WHAT IS REQUIRED: Determine which lines of the records include the word "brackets", and copy them.

(Records from a dataset)
☆ ☆ ☆ ☆ ☆ ☆ ☆

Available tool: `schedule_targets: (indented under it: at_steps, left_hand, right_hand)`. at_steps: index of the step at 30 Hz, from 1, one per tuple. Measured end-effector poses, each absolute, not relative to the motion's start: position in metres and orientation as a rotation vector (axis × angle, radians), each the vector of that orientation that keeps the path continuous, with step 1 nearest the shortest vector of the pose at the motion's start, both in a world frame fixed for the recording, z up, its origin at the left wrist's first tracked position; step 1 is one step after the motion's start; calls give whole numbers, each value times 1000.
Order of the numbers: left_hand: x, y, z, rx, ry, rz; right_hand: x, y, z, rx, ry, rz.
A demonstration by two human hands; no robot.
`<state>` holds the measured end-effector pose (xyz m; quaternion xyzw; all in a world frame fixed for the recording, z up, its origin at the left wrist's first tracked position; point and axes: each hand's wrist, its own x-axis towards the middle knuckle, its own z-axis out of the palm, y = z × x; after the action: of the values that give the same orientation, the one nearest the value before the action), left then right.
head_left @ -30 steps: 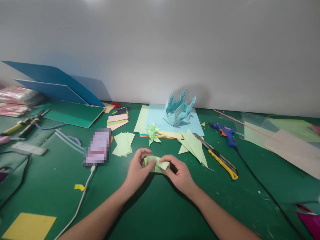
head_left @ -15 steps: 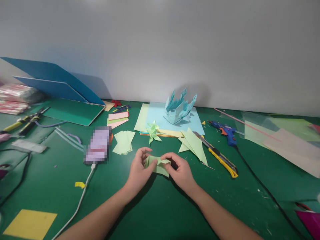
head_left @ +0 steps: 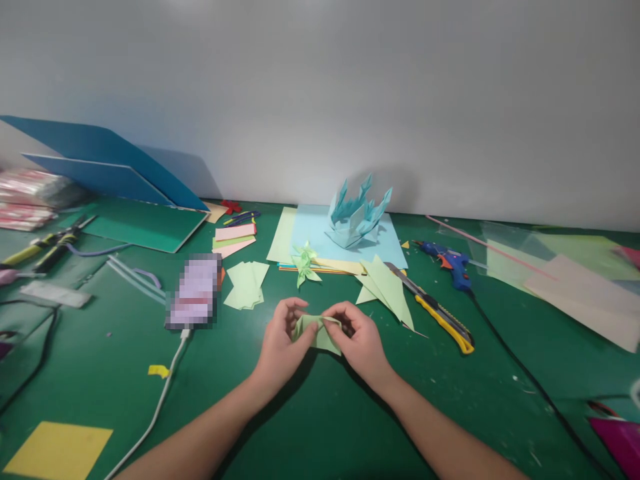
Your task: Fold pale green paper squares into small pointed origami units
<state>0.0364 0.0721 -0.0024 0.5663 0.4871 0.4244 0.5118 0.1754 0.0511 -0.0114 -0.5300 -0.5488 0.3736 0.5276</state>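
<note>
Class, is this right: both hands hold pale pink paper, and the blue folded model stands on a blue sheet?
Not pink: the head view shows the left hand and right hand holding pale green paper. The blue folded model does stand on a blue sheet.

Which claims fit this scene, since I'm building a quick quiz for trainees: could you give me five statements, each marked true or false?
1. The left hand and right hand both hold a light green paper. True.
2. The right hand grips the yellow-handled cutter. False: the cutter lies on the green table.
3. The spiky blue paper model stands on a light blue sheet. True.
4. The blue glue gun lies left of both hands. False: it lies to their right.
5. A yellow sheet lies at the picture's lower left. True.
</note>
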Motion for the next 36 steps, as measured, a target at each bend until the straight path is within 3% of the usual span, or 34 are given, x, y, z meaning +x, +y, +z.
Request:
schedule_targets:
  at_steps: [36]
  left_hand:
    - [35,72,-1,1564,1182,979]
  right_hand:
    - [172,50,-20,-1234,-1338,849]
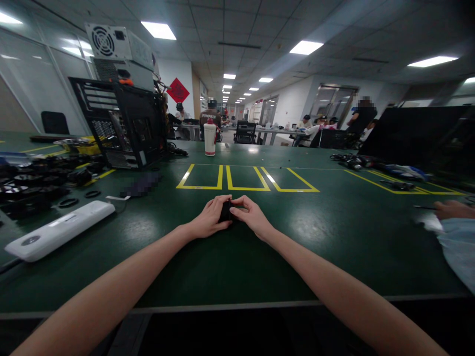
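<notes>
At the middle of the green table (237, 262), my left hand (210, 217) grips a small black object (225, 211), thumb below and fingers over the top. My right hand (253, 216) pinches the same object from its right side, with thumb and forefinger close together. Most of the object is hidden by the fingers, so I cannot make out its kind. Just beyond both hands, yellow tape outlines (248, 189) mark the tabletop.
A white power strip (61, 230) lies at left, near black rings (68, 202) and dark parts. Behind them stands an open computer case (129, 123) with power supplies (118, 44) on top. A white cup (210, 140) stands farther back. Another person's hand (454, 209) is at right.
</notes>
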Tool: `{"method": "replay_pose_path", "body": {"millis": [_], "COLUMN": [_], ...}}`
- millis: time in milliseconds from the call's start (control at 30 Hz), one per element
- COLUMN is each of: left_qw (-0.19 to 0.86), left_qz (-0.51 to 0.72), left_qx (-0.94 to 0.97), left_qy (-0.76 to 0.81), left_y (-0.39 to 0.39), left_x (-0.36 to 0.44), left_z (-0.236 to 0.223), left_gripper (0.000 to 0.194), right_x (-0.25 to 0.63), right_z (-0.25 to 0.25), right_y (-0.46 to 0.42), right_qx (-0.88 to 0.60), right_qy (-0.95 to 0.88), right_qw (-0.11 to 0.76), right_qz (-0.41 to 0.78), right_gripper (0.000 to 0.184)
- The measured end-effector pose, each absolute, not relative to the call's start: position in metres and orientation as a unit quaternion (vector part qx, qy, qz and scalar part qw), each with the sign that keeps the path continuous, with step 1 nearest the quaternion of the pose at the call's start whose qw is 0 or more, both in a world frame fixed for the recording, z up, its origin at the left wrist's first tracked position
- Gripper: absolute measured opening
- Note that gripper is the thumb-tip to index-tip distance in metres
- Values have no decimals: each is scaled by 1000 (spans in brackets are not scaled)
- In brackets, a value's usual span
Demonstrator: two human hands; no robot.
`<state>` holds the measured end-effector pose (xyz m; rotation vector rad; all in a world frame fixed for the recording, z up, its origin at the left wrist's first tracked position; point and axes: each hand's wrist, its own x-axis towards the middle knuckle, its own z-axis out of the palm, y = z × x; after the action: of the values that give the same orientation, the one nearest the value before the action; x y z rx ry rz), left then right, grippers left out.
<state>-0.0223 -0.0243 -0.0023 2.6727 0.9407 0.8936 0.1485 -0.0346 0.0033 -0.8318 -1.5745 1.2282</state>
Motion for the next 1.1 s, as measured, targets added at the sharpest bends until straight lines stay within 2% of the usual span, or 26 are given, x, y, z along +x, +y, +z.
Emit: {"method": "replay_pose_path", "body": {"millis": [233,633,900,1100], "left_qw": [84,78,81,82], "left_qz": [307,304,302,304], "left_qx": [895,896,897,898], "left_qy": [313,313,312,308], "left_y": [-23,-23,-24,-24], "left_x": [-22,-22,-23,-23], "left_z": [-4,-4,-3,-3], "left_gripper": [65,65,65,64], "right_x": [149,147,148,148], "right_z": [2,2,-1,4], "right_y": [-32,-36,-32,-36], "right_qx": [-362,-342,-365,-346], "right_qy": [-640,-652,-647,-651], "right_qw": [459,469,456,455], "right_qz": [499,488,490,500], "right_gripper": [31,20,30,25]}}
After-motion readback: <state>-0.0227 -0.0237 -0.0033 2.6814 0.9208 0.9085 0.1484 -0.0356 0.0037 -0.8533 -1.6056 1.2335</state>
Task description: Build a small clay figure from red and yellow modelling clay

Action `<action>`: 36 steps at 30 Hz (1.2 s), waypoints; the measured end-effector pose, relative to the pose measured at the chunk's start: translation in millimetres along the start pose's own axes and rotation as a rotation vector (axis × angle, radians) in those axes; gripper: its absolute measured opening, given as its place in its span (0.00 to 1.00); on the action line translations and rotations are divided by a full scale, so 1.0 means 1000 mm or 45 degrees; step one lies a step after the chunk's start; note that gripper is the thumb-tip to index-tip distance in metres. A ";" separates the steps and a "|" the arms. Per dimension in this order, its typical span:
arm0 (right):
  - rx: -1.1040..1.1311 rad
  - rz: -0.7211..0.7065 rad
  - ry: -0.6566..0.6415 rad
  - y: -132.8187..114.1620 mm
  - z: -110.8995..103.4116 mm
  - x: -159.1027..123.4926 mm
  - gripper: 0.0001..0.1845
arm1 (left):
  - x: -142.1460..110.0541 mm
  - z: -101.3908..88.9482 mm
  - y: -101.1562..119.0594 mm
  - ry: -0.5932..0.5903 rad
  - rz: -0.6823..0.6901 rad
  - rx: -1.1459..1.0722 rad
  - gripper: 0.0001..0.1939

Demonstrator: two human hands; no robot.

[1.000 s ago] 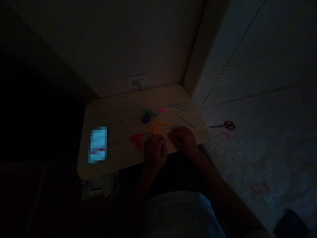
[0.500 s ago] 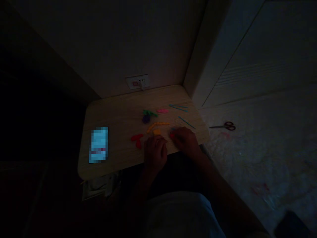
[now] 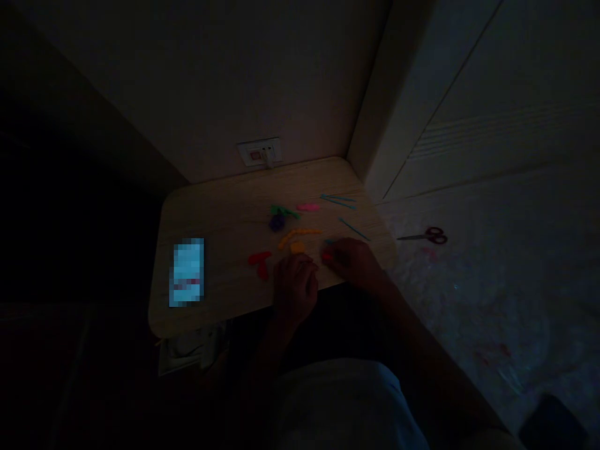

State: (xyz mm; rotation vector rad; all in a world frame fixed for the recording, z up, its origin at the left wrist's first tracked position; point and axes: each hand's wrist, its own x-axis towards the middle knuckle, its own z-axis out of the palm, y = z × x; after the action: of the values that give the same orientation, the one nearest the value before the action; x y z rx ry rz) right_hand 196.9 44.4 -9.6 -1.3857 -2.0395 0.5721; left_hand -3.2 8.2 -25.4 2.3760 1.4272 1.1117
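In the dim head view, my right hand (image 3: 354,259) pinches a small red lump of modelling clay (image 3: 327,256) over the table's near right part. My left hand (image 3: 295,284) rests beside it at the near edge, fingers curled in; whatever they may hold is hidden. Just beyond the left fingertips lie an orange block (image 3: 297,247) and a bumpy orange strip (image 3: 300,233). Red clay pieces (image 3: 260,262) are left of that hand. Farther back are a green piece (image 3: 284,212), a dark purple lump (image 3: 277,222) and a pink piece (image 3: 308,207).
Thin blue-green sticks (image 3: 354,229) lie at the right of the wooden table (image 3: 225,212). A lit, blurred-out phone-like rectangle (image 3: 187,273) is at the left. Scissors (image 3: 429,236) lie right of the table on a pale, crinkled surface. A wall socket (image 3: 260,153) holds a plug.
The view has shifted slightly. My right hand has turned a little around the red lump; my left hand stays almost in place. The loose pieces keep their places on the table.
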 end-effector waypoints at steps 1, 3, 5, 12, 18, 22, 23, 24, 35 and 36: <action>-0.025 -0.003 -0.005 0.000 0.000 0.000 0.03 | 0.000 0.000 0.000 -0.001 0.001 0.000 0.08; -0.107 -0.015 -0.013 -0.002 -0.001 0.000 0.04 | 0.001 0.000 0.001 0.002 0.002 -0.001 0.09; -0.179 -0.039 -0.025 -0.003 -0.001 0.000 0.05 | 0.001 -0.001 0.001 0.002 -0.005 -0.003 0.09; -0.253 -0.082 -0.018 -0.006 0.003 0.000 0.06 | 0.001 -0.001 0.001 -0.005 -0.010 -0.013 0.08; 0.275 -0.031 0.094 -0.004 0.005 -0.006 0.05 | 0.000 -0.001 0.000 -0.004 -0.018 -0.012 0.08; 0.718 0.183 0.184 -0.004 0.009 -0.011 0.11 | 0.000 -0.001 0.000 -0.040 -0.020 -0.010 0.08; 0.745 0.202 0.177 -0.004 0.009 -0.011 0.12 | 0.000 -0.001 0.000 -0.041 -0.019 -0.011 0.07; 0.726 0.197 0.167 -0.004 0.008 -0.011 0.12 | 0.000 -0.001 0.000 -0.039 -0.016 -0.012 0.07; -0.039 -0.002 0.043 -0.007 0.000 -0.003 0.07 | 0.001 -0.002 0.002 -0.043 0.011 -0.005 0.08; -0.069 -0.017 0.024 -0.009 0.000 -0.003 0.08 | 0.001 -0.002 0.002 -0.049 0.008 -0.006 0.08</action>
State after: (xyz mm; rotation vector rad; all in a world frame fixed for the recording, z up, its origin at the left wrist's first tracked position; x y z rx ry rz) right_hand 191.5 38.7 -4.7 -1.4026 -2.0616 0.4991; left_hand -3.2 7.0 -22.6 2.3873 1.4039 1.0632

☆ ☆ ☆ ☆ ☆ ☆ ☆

TASK OUTPUT:
- Values have no decimals: each is scaled by 1000 (spans in brackets are not scaled)
- In brackets, a value's usual span

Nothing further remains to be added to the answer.